Refere o documento que o programa foi criado pelo Governo para “mitigar os impactos da crise pandémica no setor cultural e estimular a gradual retoma da sua atividade”, sendo um “apoio a fundo perdido e universal, não sujeito a concurso, destinado quer a entidades artísticas singulares que prossigam atividades de natureza não comercial, quer ao tecido empresarial do setor cultural e artístico”.
O requerimento assinala alguns problemas na sua implementação e explica que “as queixas mais frequentes recebidas pelo Grupo Parlamentar do Bloco de Esquerda” sobre o Garantir Cultura são “em relação ao subprograma destinado a entidades não comerciais, que é gerido pelo GEPAC”.

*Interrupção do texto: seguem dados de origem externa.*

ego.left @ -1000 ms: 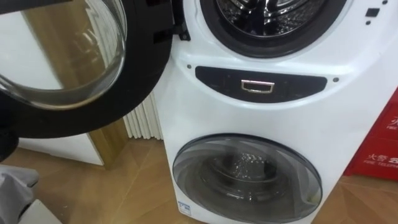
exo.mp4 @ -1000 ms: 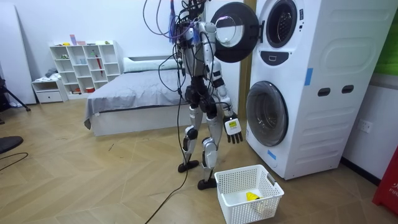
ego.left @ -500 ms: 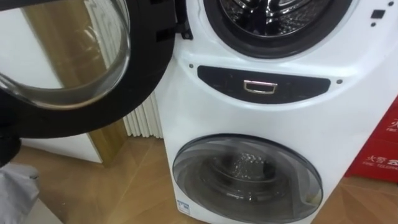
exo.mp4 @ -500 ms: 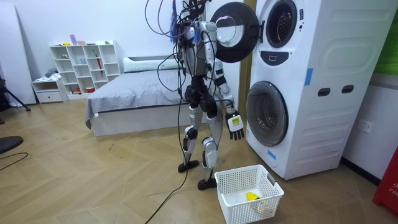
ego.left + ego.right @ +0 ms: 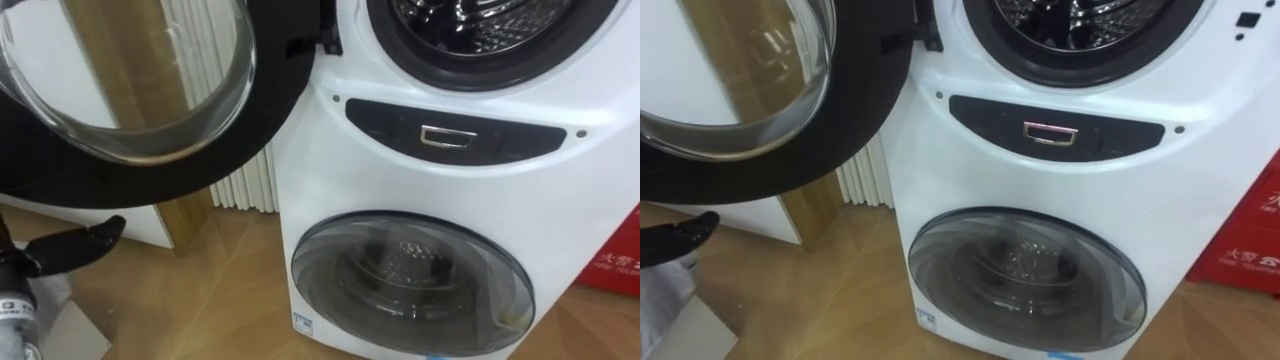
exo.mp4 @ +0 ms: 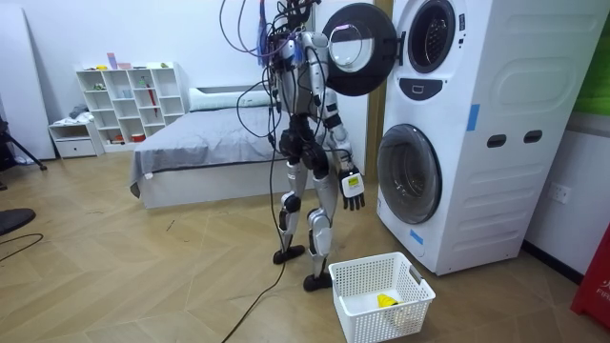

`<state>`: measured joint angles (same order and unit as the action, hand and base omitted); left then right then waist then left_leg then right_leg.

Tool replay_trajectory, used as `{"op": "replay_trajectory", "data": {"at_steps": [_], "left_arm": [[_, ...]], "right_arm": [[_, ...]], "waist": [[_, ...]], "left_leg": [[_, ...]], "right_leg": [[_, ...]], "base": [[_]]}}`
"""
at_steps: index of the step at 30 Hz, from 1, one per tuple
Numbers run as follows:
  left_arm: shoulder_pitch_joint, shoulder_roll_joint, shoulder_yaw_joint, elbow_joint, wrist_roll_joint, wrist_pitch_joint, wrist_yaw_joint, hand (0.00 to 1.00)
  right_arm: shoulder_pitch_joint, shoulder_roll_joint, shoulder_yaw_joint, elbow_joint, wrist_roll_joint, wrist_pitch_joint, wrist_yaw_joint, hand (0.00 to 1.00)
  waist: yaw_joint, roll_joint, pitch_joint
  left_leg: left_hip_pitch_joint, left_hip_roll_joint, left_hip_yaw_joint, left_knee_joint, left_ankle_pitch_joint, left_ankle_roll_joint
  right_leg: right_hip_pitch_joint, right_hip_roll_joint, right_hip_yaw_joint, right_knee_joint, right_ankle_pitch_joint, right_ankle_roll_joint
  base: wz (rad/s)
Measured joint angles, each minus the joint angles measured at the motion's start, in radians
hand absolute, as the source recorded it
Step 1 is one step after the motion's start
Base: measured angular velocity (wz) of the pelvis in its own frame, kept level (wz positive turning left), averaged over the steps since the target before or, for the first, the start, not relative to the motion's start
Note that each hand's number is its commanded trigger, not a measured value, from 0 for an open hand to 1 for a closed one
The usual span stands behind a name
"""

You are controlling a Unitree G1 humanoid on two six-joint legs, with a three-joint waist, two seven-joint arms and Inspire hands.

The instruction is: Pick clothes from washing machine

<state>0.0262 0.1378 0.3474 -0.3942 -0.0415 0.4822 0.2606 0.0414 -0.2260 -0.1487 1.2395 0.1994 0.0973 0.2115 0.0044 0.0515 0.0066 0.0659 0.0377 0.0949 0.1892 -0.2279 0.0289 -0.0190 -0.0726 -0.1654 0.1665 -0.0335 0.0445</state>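
Observation:
I stand before a white stacked washing machine. Its upper round door is swung open to my left, and the upper drum shows bare metal with no cloth in sight. My left hand is low at the left, below the open door, with its fingers straight and nothing in it. In the room view that hand hangs between me and the lower door. A white laundry basket stands on the floor by my feet, with a small yellow item inside.
The lower washer door is closed. A white radiator and a wooden frame stand left of the machine, and a red box to its right. A bed and a white shelf lie behind me.
The eye view has shifted, so the machine sits further right. My left hand has risen into the lower left of the eye view. In the room view it has lifted slightly.

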Motion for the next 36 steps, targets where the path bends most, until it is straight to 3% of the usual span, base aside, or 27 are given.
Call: {"op": "replay_trajectory", "data": {"at_steps": [7,15,22,25,29,32,36], "left_arm": [[0.014,-0.004,-0.010,-0.012,0.014,0.000,0.000,0.00],[0.050,-0.004,-0.032,-0.039,0.008,-0.002,0.000,0.00],[0.111,-0.006,-0.032,-0.050,0.007,-0.042,-0.002,0.00],[0.165,-0.011,-0.033,-0.053,-0.026,-0.096,-0.002,0.00],[0.176,-0.052,-0.051,-0.053,-0.048,-0.140,-0.002,0.00],[0.218,-0.055,-0.056,-0.053,-0.048,-0.191,-0.002,0.00],[0.221,-0.071,-0.065,-0.034,-0.046,-0.233,-0.002,0.00]], "right_arm": [[0.005,0.000,0.051,-0.070,0.005,0.003,0.022,0.00],[0.009,-0.001,0.078,-0.088,0.039,-0.007,0.019,0.00],[0.034,0.001,0.084,-0.129,0.039,-0.008,0.033,0.00],[0.048,0.002,0.092,-0.171,0.039,-0.009,0.030,0.00],[0.048,0.007,0.145,-0.201,0.040,-0.011,0.018,0.00],[0.047,0.015,0.147,-0.239,0.040,-0.013,0.017,0.00],[0.045,0.020,0.148,-0.241,0.040,-0.014,0.018,0.00]], "waist": [[0.000,-0.003,-0.0020],[0.001,-0.015,-0.0098],[0.001,-0.025,-0.0124],[0.000,-0.026,-0.0124],[0.000,-0.041,-0.0126],[0.000,-0.052,-0.0115],[0.000,-0.068,-0.0120]], "left_leg": [[-0.001,-0.004,0.002,0.000,0.001,0.002],[0.000,-0.017,0.016,-0.003,0.007,0.013],[0.002,-0.019,0.038,-0.003,0.008,0.015],[0.011,-0.019,0.050,-0.003,0.008,0.015],[0.013,-0.021,0.051,-0.004,0.007,0.017],[0.014,-0.022,0.067,-0.004,0.007,0.017],[0.014,-0.026,0.075,-0.002,0.007,0.018]], "right_leg": [[-0.001,-0.005,-0.003,0.001,0.001,0.001],[-0.009,-0.017,0.000,0.008,0.009,0.011],[-0.016,-0.020,0.000,0.007,0.009,0.011],[-0.010,-0.020,-0.003,0.006,0.009,0.012],[0.001,-0.022,-0.002,0.006,0.011,0.014],[0.003,-0.023,-0.004,0.007,0.011,0.014],[0.002,-0.026,-0.006,0.008,0.012,0.015]], "base": [[0.00],[-0.04],[-0.10],[-0.10],[0.00],[-0.13],[-0.06]]}}
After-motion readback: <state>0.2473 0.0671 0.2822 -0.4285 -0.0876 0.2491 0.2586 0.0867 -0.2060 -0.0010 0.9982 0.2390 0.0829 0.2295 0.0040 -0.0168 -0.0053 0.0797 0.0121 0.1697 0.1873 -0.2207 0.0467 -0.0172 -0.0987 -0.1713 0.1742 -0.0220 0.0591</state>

“A plataforma online começou por falhar, impedindo as entidades de submeter as faturas e os relatórios por essa via. Posteriormente, foi-lhes dada a indicação para enviarem os documentos por e-mail. Largamente ultrapassados os 30 dias úteis, são várias as queixas de que a resposta aos e-mails e telefonemas, quando existe, é de que os documentos se encontram ‘em fase de verificação’”, salienta o documento.
O Bloco refere também que a “Provedoria de Justiça recebeu dezenas de queixas devido a estes atrasos”, tendo o GEPAC referido na altura que “se tratava de atrasos pontuais e de curta duração. Entretanto, apesar de parte dos casos terem sido entretanto resolvidos, houve entidades, com documentos entregues, que continuaram durante meses à espera da segunda tranche”.
O Bloco considera que ouvir a diretora-geral do GEPAC, Fernanda Soares Heitor, “é do maior interesse para o trabalho da Comissão de Cultura, Comunicação, Juventude e Desporto”.